■ What is needed
Reproduce exactly, leaving out pictures, each line from the one holding "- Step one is" through the final line of the listing, and add nothing.

■ Data provided
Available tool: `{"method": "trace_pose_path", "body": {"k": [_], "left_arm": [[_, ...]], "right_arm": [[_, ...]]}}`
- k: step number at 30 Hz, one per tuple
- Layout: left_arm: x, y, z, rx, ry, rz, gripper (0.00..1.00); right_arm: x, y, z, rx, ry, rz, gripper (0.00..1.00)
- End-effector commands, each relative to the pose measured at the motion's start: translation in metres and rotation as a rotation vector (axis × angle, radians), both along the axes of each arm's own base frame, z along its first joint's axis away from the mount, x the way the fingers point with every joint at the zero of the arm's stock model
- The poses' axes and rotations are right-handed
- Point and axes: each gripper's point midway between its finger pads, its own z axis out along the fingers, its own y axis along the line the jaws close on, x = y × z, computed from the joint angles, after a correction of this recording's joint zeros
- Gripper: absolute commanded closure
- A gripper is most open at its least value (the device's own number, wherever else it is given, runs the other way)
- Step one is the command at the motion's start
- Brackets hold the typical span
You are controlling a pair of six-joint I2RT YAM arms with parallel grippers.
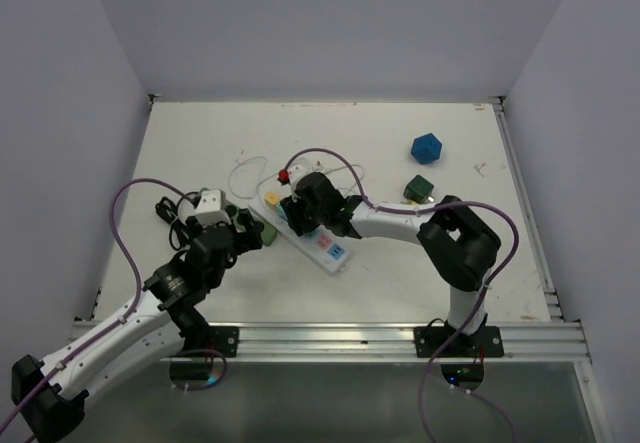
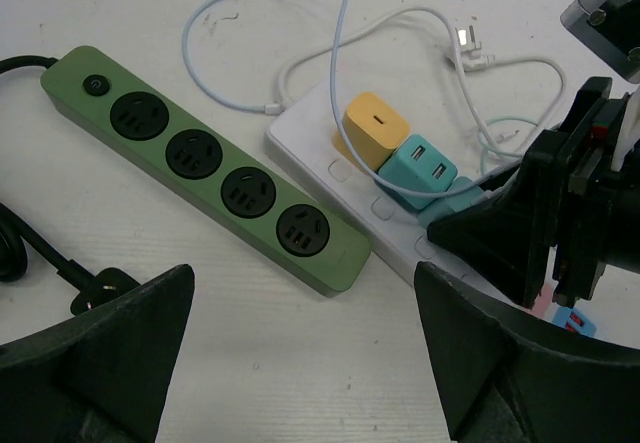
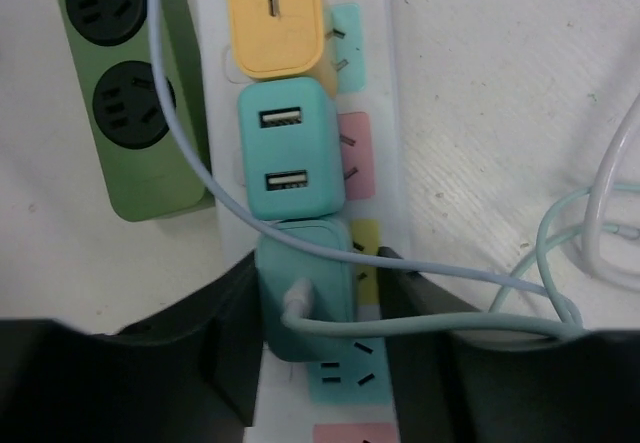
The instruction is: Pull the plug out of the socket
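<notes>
A white power strip (image 1: 337, 256) lies mid-table with three plugs in it: a yellow one (image 3: 272, 18), a teal USB one (image 3: 288, 148) and a teal plug with a pale cable (image 3: 305, 308). My right gripper (image 3: 318, 263) is open and straddles the cabled teal plug. Its left finger (image 3: 220, 333) is against the plug's side, and a small gap remains at its right finger (image 3: 420, 333). My left gripper (image 2: 305, 363) is open and empty over bare table, near the end of a green power strip (image 2: 200, 163).
The green strip lies beside the white one (image 2: 310, 138). White and pale cables (image 2: 300, 23) loop behind the strips. A white adapter (image 1: 208, 203) and black cord sit left. A blue polyhedron (image 1: 426, 148) and a dark green plug (image 1: 418, 189) sit at the back right.
</notes>
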Motion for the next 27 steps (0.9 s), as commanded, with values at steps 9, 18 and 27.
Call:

■ Task solution
- Step one is the command at the motion's start
- Brackets hold the typical span
You are controlling a pair of six-joint I2RT YAM arms with parallel grippers.
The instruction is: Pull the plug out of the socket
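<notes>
A white power strip (image 1: 337, 256) lies mid-table with three plugs in it: a yellow one (image 3: 272, 18), a teal USB one (image 3: 288, 148) and a teal plug with a pale cable (image 3: 305, 308). My right gripper (image 3: 318, 263) is open and straddles the cabled teal plug. Its left finger (image 3: 220, 333) is against the plug's side, and a small gap remains at its right finger (image 3: 420, 333). My left gripper (image 2: 305, 363) is open and empty over bare table, near the end of a green power strip (image 2: 200, 163).
The green strip lies beside the white one (image 2: 310, 138). White and pale cables (image 2: 300, 23) loop behind the strips. A white adapter (image 1: 208, 203) and black cord sit left. A blue polyhedron (image 1: 426, 148) and a dark green plug (image 1: 418, 189) sit at the back right.
</notes>
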Motion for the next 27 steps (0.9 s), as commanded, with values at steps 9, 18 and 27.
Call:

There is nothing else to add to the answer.